Speaking to the Reuters news agency by phone from Eritrea, Aweys said: "We encourage the insurgents and the Somali people not to be tired of combating the enemy."
Earlier, the Somali leader, who holds no formal position in the opposition alliance, told Mogadishu-based Shabelle radio: "I do not believe that the outcome of this conference will have any impact on the resistance in Somalia.
"The aim of the meeting was to derail the holy war in the country."
The United Nations had announced the terms of the Somali peace deal late on Monday.
Ahmedou Ould-Abdallah, an aide to the UN envoy for Somalia, said: "We have a peace deal."
"They agreed on the termination of all acts of armed confrontation ... to come into force 30 days from the signing of the agreement for an initial period of 90 days, renewable."

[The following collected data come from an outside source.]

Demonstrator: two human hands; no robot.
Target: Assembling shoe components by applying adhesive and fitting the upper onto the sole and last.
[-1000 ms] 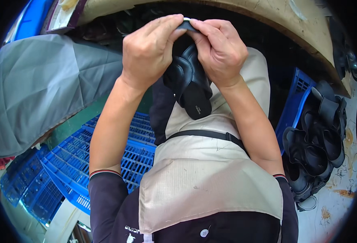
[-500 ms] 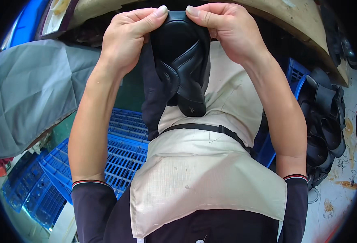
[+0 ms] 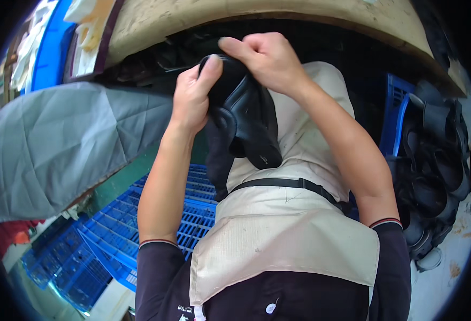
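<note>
Nearest you, at 6 o'clock, your beige apron (image 3: 283, 235) fills the lower middle of the view, with a black strap across it and your dark sleeves on either side. Both forearms rise from there toward 12 o'clock.

Since half a second ago, the black sandal (image 3: 246, 123) has turned in your grip. Then you held it broadside, one hand at each upper corner, its hollow facing you. Now it hangs tilted, toe end pointing down toward 6 o'clock over the apron's bib, and your hands have closed in on its upper end. I judge that you have gone from stretching or inspecting the piece to working one spot near its top edge.

Your left hand (image 3: 192, 96) sits at 11 o'clock, thumb up along the sandal's rim and fingers curled behind it, pinching the edge. Your right hand (image 3: 270, 61) is at 12 o'clock, bent at the wrist and folded over the top of the sandal, fingers pressing down on it; whether the fingertips hook under the rim is hidden.

Farther out, blue plastic crates (image 3: 155, 224) lie at 7 o'clock, a grey cloth (image 3: 64, 144) spreads at 9 o'clock, and a heap of black sandals (image 3: 433, 176) stands at 3 o'clock. The worn tabletop (image 3: 257, 16) curves across 12 o'clock, beyond your hands.
</note>
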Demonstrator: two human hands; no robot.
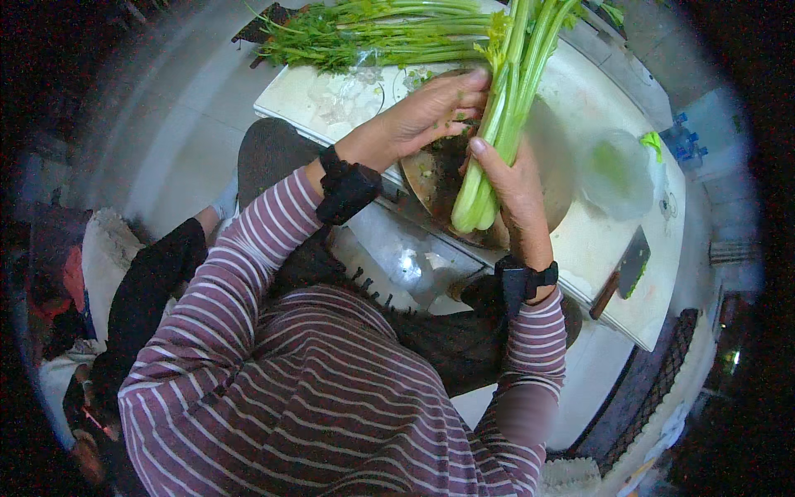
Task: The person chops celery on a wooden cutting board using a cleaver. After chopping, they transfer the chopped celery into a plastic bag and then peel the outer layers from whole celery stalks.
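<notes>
My right hand [515, 186] grips a bunch of celery [510, 112] near its pale base end, and the stalks slant up and away towards the top of the view. Beside the stalks, my left hand [435, 112] has its fingers apart, the fingertips close to the celery; whether they touch it I cannot tell. Small green bits stick to those fingers. Under both hands lies a round wooden cutting board [428, 180], dark in the middle and partly hidden by the hands and celery.
A cleaver [621, 273] lies at the right end of the white table [652, 323], its handle at the near edge. More leafy stalks [397, 31] lie across the far side. A translucent bag [615, 174] is right of the board. Another person's leg [155, 261] is at left.
</notes>
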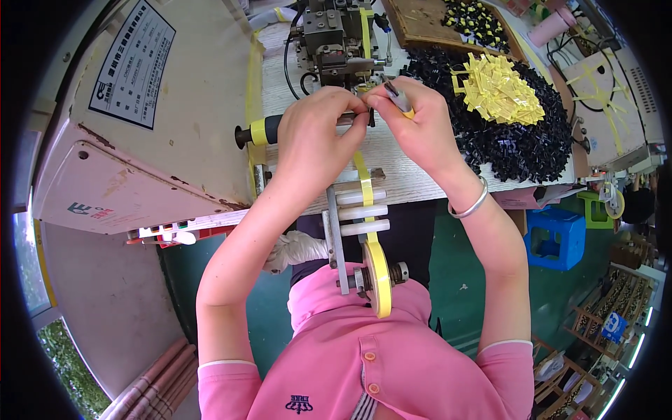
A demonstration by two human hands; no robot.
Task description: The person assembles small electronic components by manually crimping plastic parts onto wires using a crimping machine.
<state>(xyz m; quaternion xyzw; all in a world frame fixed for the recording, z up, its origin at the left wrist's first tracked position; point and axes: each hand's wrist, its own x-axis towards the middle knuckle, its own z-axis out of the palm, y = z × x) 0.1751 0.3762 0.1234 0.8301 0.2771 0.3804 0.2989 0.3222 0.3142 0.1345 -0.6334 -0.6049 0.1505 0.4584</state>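
Observation:
My left hand (318, 133) is closed, thumb and forefinger pinched together just in front of a small metal machine (332, 38). A black-and-yellow cylindrical handle (266, 131) shows beside its wrist side; whether the hand grips it cannot be made out. In the curl of my right hand (420, 119) sits a slim tool with a dark tip and a grey and yellow grip (400, 100). Both hands' fingertips nearly meet at the machine, by a small dark piece (371, 117). Yellow tape (367, 183) passes below them from a roll (379, 280), over white rollers (362, 211).
Right of my hands, yellow flat pieces (500, 91) lie heaped on many small black parts (521, 150). A wooden tray (413, 24) stands behind. A large beige cabinet (168, 119) bounds the left. Blue stool (555, 238) at right; white glove (294, 250) below the table.

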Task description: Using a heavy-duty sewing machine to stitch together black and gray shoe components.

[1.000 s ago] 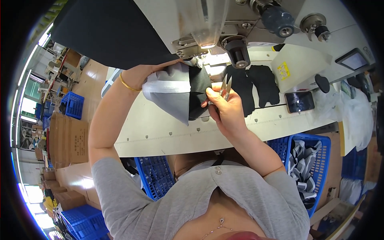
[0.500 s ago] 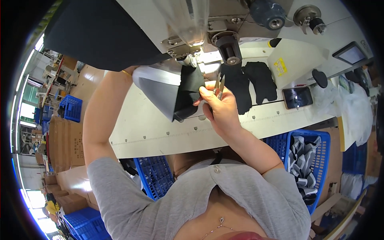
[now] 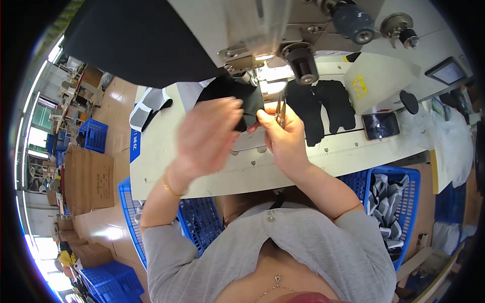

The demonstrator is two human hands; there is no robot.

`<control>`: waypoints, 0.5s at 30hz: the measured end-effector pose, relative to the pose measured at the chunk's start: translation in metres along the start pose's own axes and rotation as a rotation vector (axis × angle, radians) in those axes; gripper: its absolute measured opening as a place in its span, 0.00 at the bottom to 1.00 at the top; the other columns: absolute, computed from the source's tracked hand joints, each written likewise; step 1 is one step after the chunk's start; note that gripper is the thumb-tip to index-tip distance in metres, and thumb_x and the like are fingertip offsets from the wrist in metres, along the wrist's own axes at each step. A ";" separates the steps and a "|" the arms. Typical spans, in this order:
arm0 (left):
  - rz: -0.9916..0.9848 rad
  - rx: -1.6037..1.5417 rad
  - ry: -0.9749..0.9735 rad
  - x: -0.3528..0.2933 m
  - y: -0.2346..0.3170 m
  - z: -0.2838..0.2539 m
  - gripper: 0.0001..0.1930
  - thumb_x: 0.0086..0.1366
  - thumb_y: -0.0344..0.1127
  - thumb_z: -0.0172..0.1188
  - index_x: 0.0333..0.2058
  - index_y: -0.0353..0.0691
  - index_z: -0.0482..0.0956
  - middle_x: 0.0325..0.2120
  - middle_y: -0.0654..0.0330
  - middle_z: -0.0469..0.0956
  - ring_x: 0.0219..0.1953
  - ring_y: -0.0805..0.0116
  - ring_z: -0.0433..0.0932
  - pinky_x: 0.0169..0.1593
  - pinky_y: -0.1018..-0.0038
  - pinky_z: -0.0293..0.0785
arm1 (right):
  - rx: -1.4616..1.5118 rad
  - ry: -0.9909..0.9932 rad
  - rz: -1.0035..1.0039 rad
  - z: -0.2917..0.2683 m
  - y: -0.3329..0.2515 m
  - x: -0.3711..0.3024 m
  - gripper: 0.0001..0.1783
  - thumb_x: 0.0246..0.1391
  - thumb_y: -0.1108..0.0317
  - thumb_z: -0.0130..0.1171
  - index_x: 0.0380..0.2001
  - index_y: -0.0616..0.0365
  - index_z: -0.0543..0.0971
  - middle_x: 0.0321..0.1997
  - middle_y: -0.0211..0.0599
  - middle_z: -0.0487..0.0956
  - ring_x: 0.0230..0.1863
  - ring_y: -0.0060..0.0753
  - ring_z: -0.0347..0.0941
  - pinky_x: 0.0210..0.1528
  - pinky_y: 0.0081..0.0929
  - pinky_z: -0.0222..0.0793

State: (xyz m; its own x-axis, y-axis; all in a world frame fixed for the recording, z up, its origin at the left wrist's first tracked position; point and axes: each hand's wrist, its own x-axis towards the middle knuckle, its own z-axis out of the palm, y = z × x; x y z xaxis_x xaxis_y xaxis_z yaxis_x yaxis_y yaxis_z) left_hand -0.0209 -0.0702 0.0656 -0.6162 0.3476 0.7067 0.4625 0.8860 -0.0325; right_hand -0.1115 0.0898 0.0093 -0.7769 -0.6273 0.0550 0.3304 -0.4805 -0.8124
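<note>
A black fabric piece (image 3: 217, 91) lies under the sewing machine's needle area (image 3: 250, 73), its right edge pinched in my right hand (image 3: 287, 139). That same hand keeps small metal scissors (image 3: 281, 108) tucked in the fingers, blades pointing away from me. My left hand (image 3: 209, 134) is smeared by motion over the near left part of the black piece, so its fingers cannot be read. Two black cut fabric pieces (image 3: 306, 108) lie side by side, right of the needle. A white, grey and black piece (image 3: 146, 108) rests at the table's left end.
The machine head overhangs the far side, with a large dark panel (image 3: 141, 45) at upper left. A phone (image 3: 380, 126) lies on the right of the white table (image 3: 227, 182). Blue baskets (image 3: 414, 202) with fabric pieces stand below both sides.
My left hand has come from behind the grey-white part at the left toward me, over the black piece. That grey-white part no longer stands up in front. My right hand has stayed nearly in place.
</note>
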 end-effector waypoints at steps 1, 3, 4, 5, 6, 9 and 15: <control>-0.022 -0.079 0.016 0.012 0.009 0.012 0.16 0.56 0.29 0.63 0.41 0.25 0.79 0.44 0.46 0.79 0.49 0.46 0.78 0.54 0.58 0.75 | 0.036 -0.011 -0.005 0.000 0.000 -0.001 0.03 0.64 0.73 0.53 0.38 0.61 0.73 0.34 0.32 0.77 0.32 0.22 0.76 0.38 0.20 0.71; -0.075 -0.129 -0.021 0.006 0.007 0.031 0.16 0.58 0.30 0.63 0.43 0.25 0.79 0.46 0.46 0.79 0.50 0.48 0.78 0.54 0.58 0.75 | 0.042 -0.015 -0.082 0.000 0.005 -0.003 0.04 0.64 0.72 0.54 0.39 0.60 0.73 0.33 0.31 0.79 0.28 0.15 0.73 0.31 0.14 0.67; -0.073 -0.111 -0.008 0.003 0.005 0.035 0.15 0.58 0.29 0.62 0.42 0.25 0.79 0.45 0.46 0.79 0.50 0.49 0.78 0.54 0.58 0.75 | 0.011 -0.004 -0.054 -0.003 0.006 -0.002 0.04 0.64 0.72 0.54 0.40 0.59 0.74 0.32 0.30 0.79 0.25 0.12 0.70 0.26 0.12 0.64; -0.071 -0.093 0.005 0.001 0.003 0.038 0.14 0.58 0.28 0.62 0.42 0.26 0.80 0.45 0.46 0.79 0.49 0.50 0.79 0.55 0.59 0.75 | -0.020 0.008 -0.026 -0.005 0.006 -0.001 0.05 0.64 0.71 0.54 0.40 0.58 0.75 0.30 0.28 0.79 0.22 0.08 0.67 0.22 0.10 0.60; -0.069 -0.097 0.008 0.000 0.002 0.039 0.14 0.58 0.28 0.62 0.42 0.26 0.80 0.45 0.46 0.79 0.49 0.50 0.79 0.55 0.59 0.75 | -0.023 0.012 -0.029 -0.004 0.006 -0.002 0.05 0.64 0.71 0.54 0.40 0.58 0.75 0.30 0.28 0.79 0.22 0.08 0.67 0.22 0.10 0.60; -0.104 -0.128 0.008 -0.003 0.001 0.038 0.13 0.58 0.27 0.62 0.41 0.26 0.80 0.44 0.47 0.80 0.48 0.50 0.80 0.54 0.60 0.76 | -0.036 0.046 -0.021 0.001 0.004 -0.004 0.06 0.64 0.70 0.54 0.41 0.57 0.76 0.29 0.26 0.80 0.19 0.04 0.60 0.18 0.09 0.53; -0.087 -0.086 0.020 0.003 0.000 0.038 0.12 0.57 0.26 0.62 0.40 0.26 0.81 0.42 0.47 0.81 0.47 0.51 0.80 0.53 0.60 0.77 | -0.034 0.050 -0.024 0.003 0.003 -0.004 0.08 0.64 0.69 0.54 0.44 0.58 0.77 0.30 0.27 0.80 0.18 0.04 0.60 0.18 0.09 0.54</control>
State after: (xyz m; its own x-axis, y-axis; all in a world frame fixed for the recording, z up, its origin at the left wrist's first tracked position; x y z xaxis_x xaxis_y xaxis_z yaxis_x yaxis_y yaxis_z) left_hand -0.0469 -0.0581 0.0412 -0.6440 0.2636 0.7181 0.4613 0.8827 0.0896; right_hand -0.1058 0.0893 0.0086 -0.8105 -0.5839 0.0457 0.2942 -0.4734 -0.8303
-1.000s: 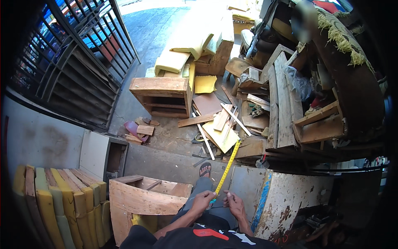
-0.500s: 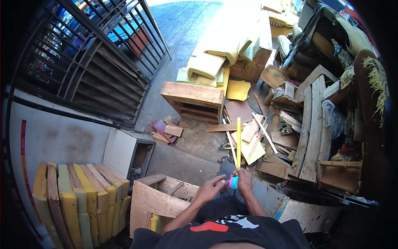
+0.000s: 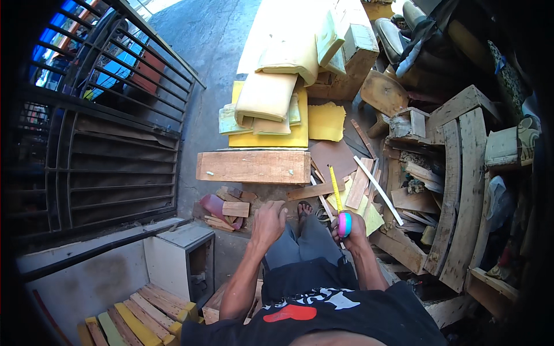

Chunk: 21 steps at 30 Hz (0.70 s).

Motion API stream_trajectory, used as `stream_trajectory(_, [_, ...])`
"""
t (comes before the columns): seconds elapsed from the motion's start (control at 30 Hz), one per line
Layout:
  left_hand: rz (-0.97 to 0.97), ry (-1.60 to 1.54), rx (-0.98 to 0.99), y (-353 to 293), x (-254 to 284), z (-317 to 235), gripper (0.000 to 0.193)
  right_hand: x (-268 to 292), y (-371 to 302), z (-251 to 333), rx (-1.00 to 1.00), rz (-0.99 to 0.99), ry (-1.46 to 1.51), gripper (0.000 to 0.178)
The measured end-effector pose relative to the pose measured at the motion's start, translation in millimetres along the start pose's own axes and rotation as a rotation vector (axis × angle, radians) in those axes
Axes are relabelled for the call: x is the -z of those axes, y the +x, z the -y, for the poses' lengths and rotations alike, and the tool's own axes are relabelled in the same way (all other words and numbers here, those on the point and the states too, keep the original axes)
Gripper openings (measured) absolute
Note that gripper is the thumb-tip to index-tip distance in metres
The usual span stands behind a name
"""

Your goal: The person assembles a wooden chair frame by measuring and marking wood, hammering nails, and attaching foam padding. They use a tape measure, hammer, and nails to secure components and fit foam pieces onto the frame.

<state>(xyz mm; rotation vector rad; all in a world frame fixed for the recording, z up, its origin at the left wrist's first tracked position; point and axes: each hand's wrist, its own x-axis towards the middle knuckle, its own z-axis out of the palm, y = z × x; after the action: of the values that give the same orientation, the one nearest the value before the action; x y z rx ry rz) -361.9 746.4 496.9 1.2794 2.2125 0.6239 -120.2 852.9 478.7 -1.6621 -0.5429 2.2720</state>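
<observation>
Our right hand (image 3: 353,230) grips a round pink-and-turquoise tape measure (image 3: 344,225), its yellow blade (image 3: 335,188) extended forward
The tape measure appears beside our grey-trousered right leg (image 3: 324,242), blade pointing toward a flat brown board (image 3: 337,154); our left hand (image 3: 268,223) looks empty, though we cannot tell how wide its fingers spread; for good control, we should hold steady and keep the blade straight so it does not buckle

This was a furniture and upholstery workshop — folded foam sheets (image 3: 268,98) were piled near rough, bare wooden frames (image 3: 470,193), timber offcuts (image 3: 235,209) littered the concrete floor (image 3: 193,81), a tape measure (image 3: 344,224) was drawn out — with a barred metal gate (image 3: 118,173) alongside.
</observation>
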Motion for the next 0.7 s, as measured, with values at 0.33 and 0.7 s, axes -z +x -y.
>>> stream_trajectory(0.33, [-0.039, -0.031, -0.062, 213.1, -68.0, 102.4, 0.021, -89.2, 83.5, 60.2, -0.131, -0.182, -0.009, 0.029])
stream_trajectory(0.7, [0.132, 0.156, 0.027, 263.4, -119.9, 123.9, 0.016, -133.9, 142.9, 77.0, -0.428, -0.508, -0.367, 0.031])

Ould-Abdallah said the agreement also called for the UN to authorise deployment of an international stabilisation force.
Within 120 days, Ethiopian forces helping the government fight the Islamic Courts' Union remnant fighters would then leave, conditional on the deployment of sufficient UN troops, he said.
Ban Ki-moon, the UN secretary general, welcomed the agreement and voiced hope that other Somali groups and individuals "will soon adhere to this agreement".
Meanwhile, clashes between Muslim fighters and Somali-Ethiopian forces killed at least 28 people over the weekend in Mogadishu.
The fighters are waging a campaign, similar to those in Iraq and Afghanistan, of roadside bombings, ambushes and assassinations.
The violence has triggered a humanitarian crisis that aid workers say may be the worst in Africa, with at least a million people displaced.